Information provided:
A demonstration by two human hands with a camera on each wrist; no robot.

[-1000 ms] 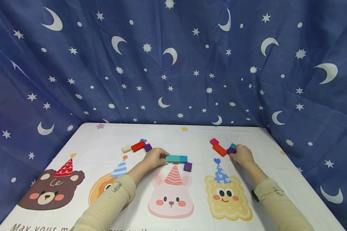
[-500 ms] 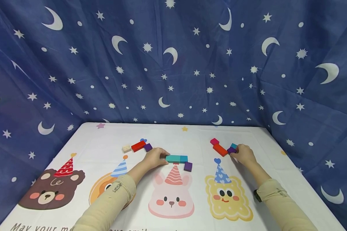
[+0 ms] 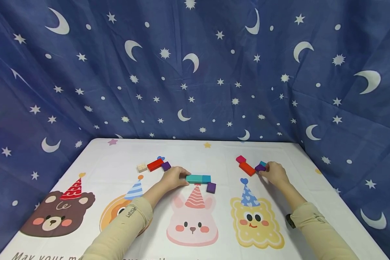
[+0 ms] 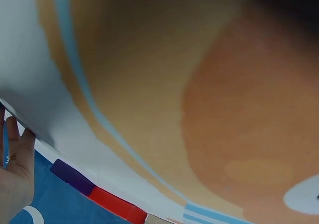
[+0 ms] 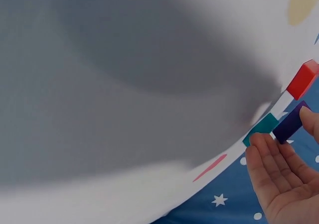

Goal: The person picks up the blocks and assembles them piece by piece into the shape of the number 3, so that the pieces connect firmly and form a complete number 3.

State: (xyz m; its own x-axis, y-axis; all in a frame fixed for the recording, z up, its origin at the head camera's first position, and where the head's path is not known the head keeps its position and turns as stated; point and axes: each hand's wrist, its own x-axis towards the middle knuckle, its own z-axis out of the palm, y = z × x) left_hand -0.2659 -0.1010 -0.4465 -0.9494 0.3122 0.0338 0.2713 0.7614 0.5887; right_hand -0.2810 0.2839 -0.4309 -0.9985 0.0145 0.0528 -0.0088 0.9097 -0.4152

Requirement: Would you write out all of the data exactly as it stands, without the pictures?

Answer below:
A demonstration by two human hands with a camera on each wrist; no robot.

[-1000 ms] 
[-500 ms] 
[+0 ms] 
[+0 ms] 
[+0 ms] 

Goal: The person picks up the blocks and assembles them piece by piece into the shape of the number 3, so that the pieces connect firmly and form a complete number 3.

State: (xyz m; its own x-axis, y-axis; all in a frame fixed for the recording, z up, its origin at the head camera's first position, and where the head's path is not known the head keeps its position and turns as stated; point and axes: each hand's wrist, its own x-axis towards the middle knuckle, its own z-axis out of the palm, y = z × x) left_hand -0.2659 -0.1010 -0.4465 -0.9494 0.3122 0.0338 0.2713 0.7614 0.5887; right_hand -0.2810 0.2839 -0.4309 -0.9985 0.0145 0.0528 -0.0088 0.9097 -0.4152

Nothing further belongs to this answer.